### WHAT YOU ARE ASKED TO DO
Nothing outside the range below should be printed. Output exactly the lines from the line with "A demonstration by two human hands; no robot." to the line with "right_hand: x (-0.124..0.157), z", both included.

====== GIVEN DATA

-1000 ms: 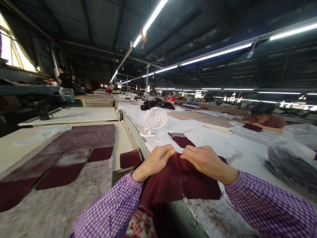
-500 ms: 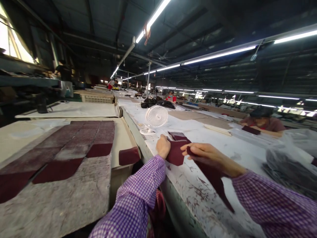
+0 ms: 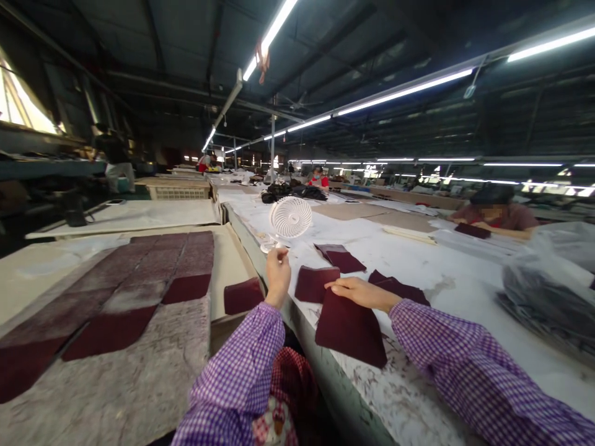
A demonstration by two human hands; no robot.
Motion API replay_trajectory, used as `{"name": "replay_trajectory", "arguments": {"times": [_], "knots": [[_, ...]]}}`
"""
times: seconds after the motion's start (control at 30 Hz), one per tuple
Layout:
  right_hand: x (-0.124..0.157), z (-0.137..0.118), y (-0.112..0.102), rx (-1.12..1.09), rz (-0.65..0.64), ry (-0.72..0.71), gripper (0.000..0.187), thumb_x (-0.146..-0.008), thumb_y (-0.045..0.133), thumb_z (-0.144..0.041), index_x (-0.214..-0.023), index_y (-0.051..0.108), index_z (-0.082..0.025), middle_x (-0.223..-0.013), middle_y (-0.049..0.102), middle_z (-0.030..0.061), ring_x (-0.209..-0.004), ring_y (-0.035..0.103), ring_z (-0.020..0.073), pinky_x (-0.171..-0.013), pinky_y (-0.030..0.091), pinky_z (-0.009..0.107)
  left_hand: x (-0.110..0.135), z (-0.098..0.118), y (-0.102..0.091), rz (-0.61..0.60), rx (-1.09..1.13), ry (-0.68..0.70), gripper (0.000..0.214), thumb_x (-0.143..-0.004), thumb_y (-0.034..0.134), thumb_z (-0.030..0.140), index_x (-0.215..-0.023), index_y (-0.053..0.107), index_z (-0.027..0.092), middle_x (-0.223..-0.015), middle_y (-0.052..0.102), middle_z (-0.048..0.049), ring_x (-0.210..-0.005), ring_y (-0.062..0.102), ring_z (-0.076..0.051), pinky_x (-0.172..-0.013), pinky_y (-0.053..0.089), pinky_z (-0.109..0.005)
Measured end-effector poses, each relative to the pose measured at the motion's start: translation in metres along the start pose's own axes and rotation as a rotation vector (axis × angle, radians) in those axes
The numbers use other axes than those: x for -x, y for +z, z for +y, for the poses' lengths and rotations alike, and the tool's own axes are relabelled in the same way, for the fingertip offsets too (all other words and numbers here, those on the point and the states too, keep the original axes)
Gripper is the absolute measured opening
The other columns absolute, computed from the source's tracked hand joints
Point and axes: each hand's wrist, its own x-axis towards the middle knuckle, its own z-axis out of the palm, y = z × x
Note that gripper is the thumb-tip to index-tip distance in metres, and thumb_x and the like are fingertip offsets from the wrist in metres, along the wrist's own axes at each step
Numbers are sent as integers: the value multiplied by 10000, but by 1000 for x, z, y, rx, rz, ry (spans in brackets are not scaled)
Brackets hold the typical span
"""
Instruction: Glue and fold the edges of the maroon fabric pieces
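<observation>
Under my right hand (image 3: 360, 292) lies a maroon fabric piece (image 3: 351, 328), its upper edge gripped at my fingertips. It overlaps the lower edge of another maroon piece (image 3: 316, 284) on the white table (image 3: 469, 328). My left hand (image 3: 279, 275) is raised near the table's left edge, just in front of the white clip fan (image 3: 290, 218). Its fingers are pinched together; anything between them is too small to make out. Farther back lies a maroon piece with a greyish edge strip (image 3: 341, 257), and more dark maroon pieces (image 3: 400, 288) rest beyond my right wrist.
On the left, a stained board (image 3: 153, 378) bears rows of overlapping maroon pieces (image 3: 139, 266). A single maroon piece (image 3: 242, 296) lies beside it. A clear plastic bag (image 3: 548, 279) with dark contents stands at right. A co-worker (image 3: 495, 214) leans over the table's far side.
My left hand has let go of the maroon piece and moved left, towards the fan. My right hand has brought its hanging piece down over the edge of that one.
</observation>
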Motion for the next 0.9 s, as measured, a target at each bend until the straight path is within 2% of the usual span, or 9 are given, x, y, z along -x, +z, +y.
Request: {"name": "replay_trajectory", "arguments": {"times": [0.17, 0.23, 0.37, 0.47, 0.53, 0.6, 0.7, 0.83, 0.9], "knots": [[4, 4, 0, -104, 60, 11, 434, -808, 477, -560, -822, 656, -164, -777, 641, 27, -745, 566, 184, -705, 436, 311, 40, 5, 0, -619, -257, 623, 222, -812, 433, 94, -856, 632, 183, -881, 654, -48, -877, 574, -184, -846, 437, -317], [10, 4, -8, -154, 164, 45, 445, -806, 464, -577, -730, 600, -160, -677, 585, 4, -637, 519, 150, -607, 403, 277, 49, 6, 1, -606, -329, 613, 234, -840, 416, 134, -885, 640, 179, -914, 665, -63, -894, 578, -195, -852, 436, -328], [29, -8, -33, -52, 426, 85, 434, -839, 428, -543, -623, 500, -173, -570, 493, -25, -549, 441, 121, -527, 326, 251, 68, 20, -4, -435, -79, 260, 291, -906, 370, 344, -903, 596, 159, -717, 661, -55, -634, 610, -167, -678, 481, -306], [49, -34, -33, 240, 623, -49, 401, -890, 411, -445, -636, 551, -167, -622, 536, 0, -593, 476, 126, -567, 346, 252, 87, 40, -12, -664, 351, -239, 526, -865, 338, 595, -854, 565, 121, -634, 640, -79, -491, 593, -173, -511, 475, -296], [64, -56, -19, 467, 683, -225, 372, -929, 387, -375, -726, 614, -162, -706, 570, 22, -611, 496, 114, -570, 354, 240, 101, 52, -18, -896, 711, -527, 659, -810, 326, 704, -879, 573, 97, -770, 663, -137, -636, 646, -223, -578, 516, -352], [78, -76, -2, 718, 662, -434, 316, -952, 377, -300, -853, 647, -169, -742, 585, 22, -599, 501, 95, -540, 338, 231, 114, 61, -23, -1023, 982, -673, 702, -781, 347, 735, -919, 590, 91, -859, 662, -151, -775, 652, -254, -693, 524, -399], [91, -87, 8, 938, 689, -566, 253, -954, 396, -242, -989, 634, -164, -741, 595, 12, -585, 512, 84, -505, 317, 232, 129, 61, -29, -894, 1040, -676, 589, -797, 463, 649, -944, 617, 100, -887, 668, -129, -865, 636, -252, -774, 497, -357], [90, -74, -12, 1074, 690, -279, 275, -959, 371, -265, -950, 630, -173, -762, 588, 18, -492, 472, 83, -427, 230, 254, 141, 54, -37, -292, 836, -331, 353, -804, 592, 473, -919, 627, 141, -910, 663, -75, -890, 607, -194, -732, 468, -256], [87, -69, -21, 1145, 635, -184, 262, -951, 377, -232, -903, 627, -172, -764, 580, 23, -488, 474, 92, -418, 203, 258, 145, 56, -42, -345, 817, -285, 431, -809, 554, 525, -850, 628, 102, -834, 661, -112, -796, 618, -208, -674, 474, -281]]}}
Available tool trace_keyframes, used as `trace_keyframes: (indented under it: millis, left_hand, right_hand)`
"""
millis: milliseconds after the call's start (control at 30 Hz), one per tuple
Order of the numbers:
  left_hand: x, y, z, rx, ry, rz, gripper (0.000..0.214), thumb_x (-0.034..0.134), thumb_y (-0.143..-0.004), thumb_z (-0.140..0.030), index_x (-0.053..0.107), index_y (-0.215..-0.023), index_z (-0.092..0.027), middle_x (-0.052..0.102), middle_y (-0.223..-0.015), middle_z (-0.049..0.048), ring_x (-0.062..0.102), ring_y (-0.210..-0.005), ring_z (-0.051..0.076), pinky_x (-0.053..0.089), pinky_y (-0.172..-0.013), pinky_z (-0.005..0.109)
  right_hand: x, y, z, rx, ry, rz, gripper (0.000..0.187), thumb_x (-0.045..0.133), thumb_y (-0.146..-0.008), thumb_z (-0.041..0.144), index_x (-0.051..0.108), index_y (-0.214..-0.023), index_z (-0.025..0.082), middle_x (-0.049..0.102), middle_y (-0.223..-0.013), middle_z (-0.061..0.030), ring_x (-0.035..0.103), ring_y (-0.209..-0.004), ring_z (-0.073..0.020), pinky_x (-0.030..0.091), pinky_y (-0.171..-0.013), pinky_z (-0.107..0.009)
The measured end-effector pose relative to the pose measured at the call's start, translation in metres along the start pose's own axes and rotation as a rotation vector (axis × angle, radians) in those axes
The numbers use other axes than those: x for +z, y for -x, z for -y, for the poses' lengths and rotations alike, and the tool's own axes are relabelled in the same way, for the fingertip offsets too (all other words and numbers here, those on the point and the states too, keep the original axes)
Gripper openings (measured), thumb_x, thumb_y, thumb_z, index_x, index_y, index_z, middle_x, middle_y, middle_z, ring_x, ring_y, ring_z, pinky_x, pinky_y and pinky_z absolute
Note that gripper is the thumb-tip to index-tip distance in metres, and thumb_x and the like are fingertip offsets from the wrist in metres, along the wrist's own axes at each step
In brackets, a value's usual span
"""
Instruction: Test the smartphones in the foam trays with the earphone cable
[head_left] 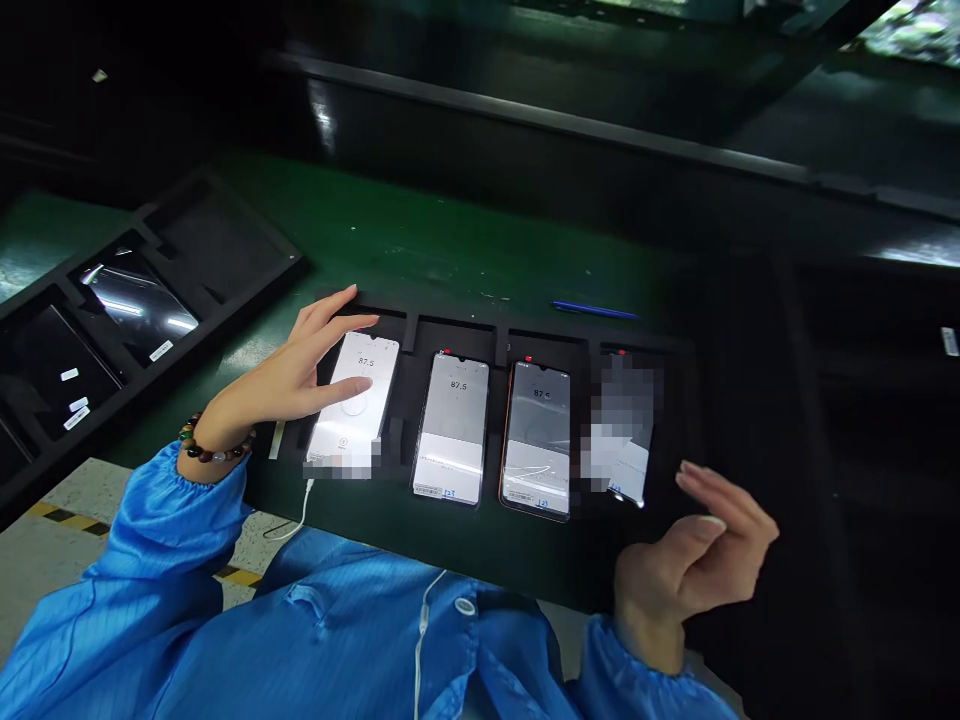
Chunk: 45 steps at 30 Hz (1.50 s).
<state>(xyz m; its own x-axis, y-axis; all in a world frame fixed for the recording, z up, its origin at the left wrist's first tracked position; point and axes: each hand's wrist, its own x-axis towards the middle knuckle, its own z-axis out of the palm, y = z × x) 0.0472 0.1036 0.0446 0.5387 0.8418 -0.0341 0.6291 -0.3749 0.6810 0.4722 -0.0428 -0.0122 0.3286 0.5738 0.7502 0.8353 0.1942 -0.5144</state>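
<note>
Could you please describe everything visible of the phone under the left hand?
The phone is rectangular, with a glossy, glass-like front and a lit white screen reading 87.5 near the top. It lies face up over the dark tray, its top end slanting rightward. The left hand spreads over it, thumb across the screen; contact is unclear. Pixelation covers part of its lower end.

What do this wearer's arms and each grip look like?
The left sleeve and right sleeve are shiny blue with gathered cuffs; the left shows fine stripes. A bracelet of mostly dark round beads circles the left wrist. Left grip and right grip are gloveless.
</note>
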Motion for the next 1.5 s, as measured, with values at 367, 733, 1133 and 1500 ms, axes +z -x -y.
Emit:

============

### ANSWER TO THE EXERCISE
A demonstration by two human hands; no robot.
Motion API replay_trajectory, used as `{"name": "replay_trajectory", "arguments": {"times": [_], "knots": [[_, ...]]}}`
"""
times: seconds after the motion's start (control at 30 Hz), one per tuple
Layout:
  right_hand: x (-0.124..0.157), z (-0.137..0.118), y (-0.112..0.102), rx (-1.12..1.09), rz (-0.65..0.64), ry (-0.72..0.71), gripper (0.000..0.187), thumb_x (-0.146..-0.008), thumb_y (-0.045..0.133), thumb_z (-0.144..0.041), index_x (-0.214..-0.023), index_y (-0.051..0.108), index_z (-0.082..0.025), middle_x (-0.223..-0.013), middle_y (-0.049..0.102), middle_z (-0.030..0.061), ring_x (-0.209..-0.004), ring_y (-0.035..0.103), ring_z (-0.020..0.073), pinky_x (-0.171..-0.013), pinky_y (-0.030..0.091), pinky_z (-0.009..0.107)

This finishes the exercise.